Your output should be the full listing, unchanged.
****************
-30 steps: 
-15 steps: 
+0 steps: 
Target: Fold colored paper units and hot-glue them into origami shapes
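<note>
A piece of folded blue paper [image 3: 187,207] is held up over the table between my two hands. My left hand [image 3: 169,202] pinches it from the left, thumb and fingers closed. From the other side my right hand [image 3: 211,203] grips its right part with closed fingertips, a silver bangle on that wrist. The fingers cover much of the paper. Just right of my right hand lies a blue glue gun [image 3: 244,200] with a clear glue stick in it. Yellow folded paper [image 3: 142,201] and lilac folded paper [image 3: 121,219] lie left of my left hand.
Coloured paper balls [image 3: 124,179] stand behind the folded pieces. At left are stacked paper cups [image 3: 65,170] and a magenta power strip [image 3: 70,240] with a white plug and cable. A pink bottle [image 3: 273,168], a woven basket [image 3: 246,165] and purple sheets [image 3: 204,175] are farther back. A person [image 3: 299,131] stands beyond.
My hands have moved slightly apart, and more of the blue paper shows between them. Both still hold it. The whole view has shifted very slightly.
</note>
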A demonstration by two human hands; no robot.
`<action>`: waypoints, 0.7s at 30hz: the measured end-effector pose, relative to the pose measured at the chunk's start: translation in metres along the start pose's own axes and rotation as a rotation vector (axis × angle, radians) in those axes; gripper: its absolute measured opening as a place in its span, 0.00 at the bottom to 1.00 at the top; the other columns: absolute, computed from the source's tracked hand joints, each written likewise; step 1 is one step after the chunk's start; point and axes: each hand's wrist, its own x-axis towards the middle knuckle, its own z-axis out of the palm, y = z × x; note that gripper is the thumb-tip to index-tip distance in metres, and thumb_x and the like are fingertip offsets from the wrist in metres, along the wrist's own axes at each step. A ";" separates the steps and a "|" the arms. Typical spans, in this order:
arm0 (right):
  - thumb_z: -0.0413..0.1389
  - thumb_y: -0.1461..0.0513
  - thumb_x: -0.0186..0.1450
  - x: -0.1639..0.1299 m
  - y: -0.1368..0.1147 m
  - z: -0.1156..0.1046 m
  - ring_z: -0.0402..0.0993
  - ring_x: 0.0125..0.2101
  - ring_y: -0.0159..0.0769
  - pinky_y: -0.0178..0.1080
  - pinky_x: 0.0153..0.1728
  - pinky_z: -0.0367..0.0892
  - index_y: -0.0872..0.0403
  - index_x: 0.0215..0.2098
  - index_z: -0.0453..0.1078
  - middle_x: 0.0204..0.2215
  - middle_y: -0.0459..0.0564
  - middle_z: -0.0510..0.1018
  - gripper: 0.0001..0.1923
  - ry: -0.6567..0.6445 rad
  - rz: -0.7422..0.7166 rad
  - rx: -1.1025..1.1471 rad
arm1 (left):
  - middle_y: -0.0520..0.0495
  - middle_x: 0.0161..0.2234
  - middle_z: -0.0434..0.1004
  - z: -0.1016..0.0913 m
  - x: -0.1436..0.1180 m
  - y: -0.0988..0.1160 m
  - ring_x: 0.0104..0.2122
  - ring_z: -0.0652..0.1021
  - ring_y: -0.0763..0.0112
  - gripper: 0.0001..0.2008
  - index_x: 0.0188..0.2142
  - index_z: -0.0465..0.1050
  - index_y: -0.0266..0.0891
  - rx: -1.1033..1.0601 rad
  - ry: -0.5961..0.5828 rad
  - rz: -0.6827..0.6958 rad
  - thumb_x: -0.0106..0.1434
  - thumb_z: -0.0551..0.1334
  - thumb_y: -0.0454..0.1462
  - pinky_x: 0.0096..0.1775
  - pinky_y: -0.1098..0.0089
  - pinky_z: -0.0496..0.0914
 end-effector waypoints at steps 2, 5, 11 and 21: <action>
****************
ANSWER TO THE EXERCISE:
-30 steps: 
-15 steps: 
+0 steps: 
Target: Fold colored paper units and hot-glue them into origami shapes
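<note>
A piece of folded blue paper [image 3: 187,207] is held up over the table between my two hands. My left hand [image 3: 169,202] pinches it from the left, thumb and fingers closed. From the other side my right hand [image 3: 211,203] grips its right part with closed fingertips, a silver bangle on that wrist. The fingers cover much of the paper. Just right of my right hand lies a blue glue gun [image 3: 244,200] with a clear glue stick in it. Yellow folded paper [image 3: 142,201] and lilac folded paper [image 3: 121,219] lie left of my left hand.
Coloured paper balls [image 3: 124,179] stand behind the folded pieces. At left are stacked paper cups [image 3: 65,170] and a magenta power strip [image 3: 70,240] with a white plug and cable. A pink bottle [image 3: 273,168], a woven basket [image 3: 246,165] and purple sheets [image 3: 204,175] are farther back. A person [image 3: 299,131] stands beyond.
My hands have moved slightly apart, and more of the blue paper shows between them. Both still hold it. The whole view has shifted very slightly.
</note>
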A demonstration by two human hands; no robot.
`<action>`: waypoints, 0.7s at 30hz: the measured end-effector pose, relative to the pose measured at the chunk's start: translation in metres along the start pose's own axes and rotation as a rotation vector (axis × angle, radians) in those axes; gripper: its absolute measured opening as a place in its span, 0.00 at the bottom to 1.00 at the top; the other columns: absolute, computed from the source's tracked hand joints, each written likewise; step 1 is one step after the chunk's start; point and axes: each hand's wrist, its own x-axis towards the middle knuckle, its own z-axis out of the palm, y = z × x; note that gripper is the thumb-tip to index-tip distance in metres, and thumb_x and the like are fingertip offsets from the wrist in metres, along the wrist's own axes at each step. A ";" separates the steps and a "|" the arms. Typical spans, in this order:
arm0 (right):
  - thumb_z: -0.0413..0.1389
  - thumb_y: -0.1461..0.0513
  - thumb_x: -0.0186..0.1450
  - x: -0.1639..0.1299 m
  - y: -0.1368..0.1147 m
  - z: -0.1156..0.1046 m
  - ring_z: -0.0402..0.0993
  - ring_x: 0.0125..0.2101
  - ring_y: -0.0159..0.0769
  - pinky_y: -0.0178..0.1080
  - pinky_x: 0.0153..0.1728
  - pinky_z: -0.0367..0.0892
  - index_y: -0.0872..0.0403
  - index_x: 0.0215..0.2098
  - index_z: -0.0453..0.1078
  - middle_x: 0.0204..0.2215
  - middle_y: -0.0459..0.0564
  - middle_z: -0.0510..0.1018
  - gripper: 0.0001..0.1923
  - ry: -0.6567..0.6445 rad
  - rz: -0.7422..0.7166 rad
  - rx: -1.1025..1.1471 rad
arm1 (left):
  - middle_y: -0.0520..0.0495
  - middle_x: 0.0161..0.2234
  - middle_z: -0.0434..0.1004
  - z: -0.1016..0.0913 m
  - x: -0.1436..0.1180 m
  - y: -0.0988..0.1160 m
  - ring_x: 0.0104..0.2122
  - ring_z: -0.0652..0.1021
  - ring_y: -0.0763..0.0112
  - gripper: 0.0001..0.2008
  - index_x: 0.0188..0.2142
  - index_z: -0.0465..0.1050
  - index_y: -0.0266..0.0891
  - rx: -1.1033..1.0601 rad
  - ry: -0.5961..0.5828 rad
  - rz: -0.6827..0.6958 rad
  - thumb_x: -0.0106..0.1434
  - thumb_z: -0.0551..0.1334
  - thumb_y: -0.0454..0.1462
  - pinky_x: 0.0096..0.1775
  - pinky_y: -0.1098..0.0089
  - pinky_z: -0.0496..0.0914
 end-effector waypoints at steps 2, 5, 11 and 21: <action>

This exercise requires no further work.